- WHAT THE TASK ASKS -
From the listing below, copy each line that holds "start".

- DATA PROVIDED -

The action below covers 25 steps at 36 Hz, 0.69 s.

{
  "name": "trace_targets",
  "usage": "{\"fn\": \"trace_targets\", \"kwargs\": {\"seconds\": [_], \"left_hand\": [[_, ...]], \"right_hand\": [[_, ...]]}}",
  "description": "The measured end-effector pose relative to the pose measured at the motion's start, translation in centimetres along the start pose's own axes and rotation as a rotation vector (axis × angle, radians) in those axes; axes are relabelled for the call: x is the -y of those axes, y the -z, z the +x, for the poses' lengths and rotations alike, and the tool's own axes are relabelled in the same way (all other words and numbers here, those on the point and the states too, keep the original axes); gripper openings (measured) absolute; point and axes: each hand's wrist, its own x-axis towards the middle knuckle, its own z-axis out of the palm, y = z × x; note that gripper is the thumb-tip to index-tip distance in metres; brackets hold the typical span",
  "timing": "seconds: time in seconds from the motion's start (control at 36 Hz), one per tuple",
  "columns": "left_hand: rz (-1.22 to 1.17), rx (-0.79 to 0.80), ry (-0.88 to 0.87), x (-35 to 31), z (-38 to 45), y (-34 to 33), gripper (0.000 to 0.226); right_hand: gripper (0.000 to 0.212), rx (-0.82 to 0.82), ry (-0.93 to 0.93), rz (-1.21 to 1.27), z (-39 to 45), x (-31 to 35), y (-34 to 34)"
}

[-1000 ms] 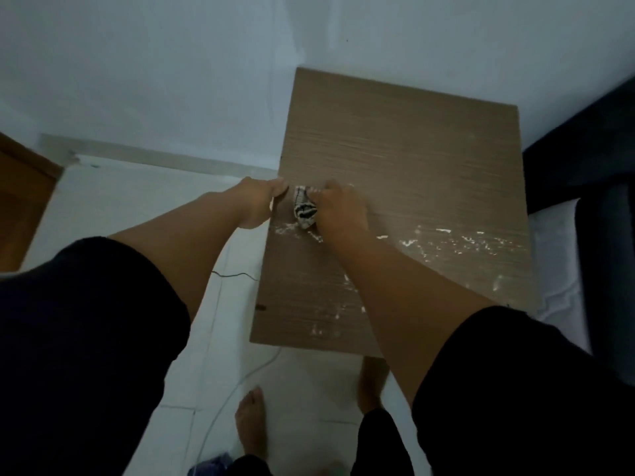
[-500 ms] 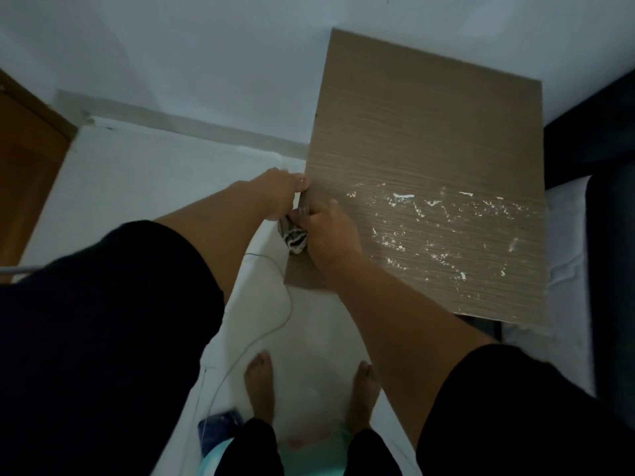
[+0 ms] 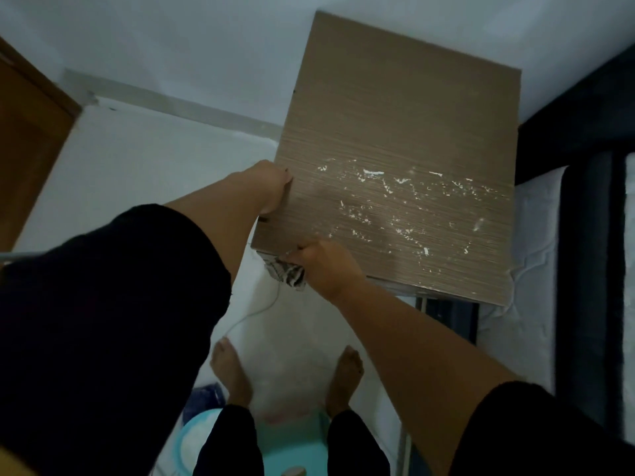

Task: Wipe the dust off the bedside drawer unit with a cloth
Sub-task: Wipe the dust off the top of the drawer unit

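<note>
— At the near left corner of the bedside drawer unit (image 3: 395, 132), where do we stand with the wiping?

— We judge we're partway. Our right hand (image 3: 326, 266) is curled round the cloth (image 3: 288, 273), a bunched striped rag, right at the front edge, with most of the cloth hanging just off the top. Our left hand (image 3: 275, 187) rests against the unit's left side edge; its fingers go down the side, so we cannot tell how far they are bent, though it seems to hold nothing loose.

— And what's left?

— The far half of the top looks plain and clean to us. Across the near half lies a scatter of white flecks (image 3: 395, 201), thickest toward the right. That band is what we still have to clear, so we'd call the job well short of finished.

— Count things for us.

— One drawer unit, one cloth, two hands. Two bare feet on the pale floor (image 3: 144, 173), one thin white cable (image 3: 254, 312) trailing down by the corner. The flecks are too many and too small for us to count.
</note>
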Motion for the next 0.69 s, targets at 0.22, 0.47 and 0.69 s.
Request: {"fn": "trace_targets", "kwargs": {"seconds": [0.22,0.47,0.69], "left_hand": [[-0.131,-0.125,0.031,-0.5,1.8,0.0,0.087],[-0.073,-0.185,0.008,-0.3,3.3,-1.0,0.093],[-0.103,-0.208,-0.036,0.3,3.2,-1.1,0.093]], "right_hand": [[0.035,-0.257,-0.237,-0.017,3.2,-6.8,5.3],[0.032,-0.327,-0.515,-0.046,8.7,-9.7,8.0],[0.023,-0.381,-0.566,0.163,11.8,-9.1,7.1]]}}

- RESPONSE -
  "description": "The measured end-effector pose relative to the pose measured at the motion's start, translation in centimetres along the start pose's own axes and rotation as a rotation vector (axis × angle, radians) in those axes; axes are relabelled for the call: x is the -y of those axes, y the -z, z the +x, for the poses' lengths and rotations alike, and the tool's own axes are relabelled in the same way (all other words and numbers here, those on the point and the states too, keep the original axes); gripper openings (measured) absolute; point and axes: each hand's wrist, its own x-axis towards the middle knuckle, its own z-axis out of the palm, y = z × x; note that gripper is the thumb-tip to index-tip distance in metres; brackets hold the typical span",
  "timing": "seconds: time in seconds from the motion's start (control at 36 Hz), one per tuple",

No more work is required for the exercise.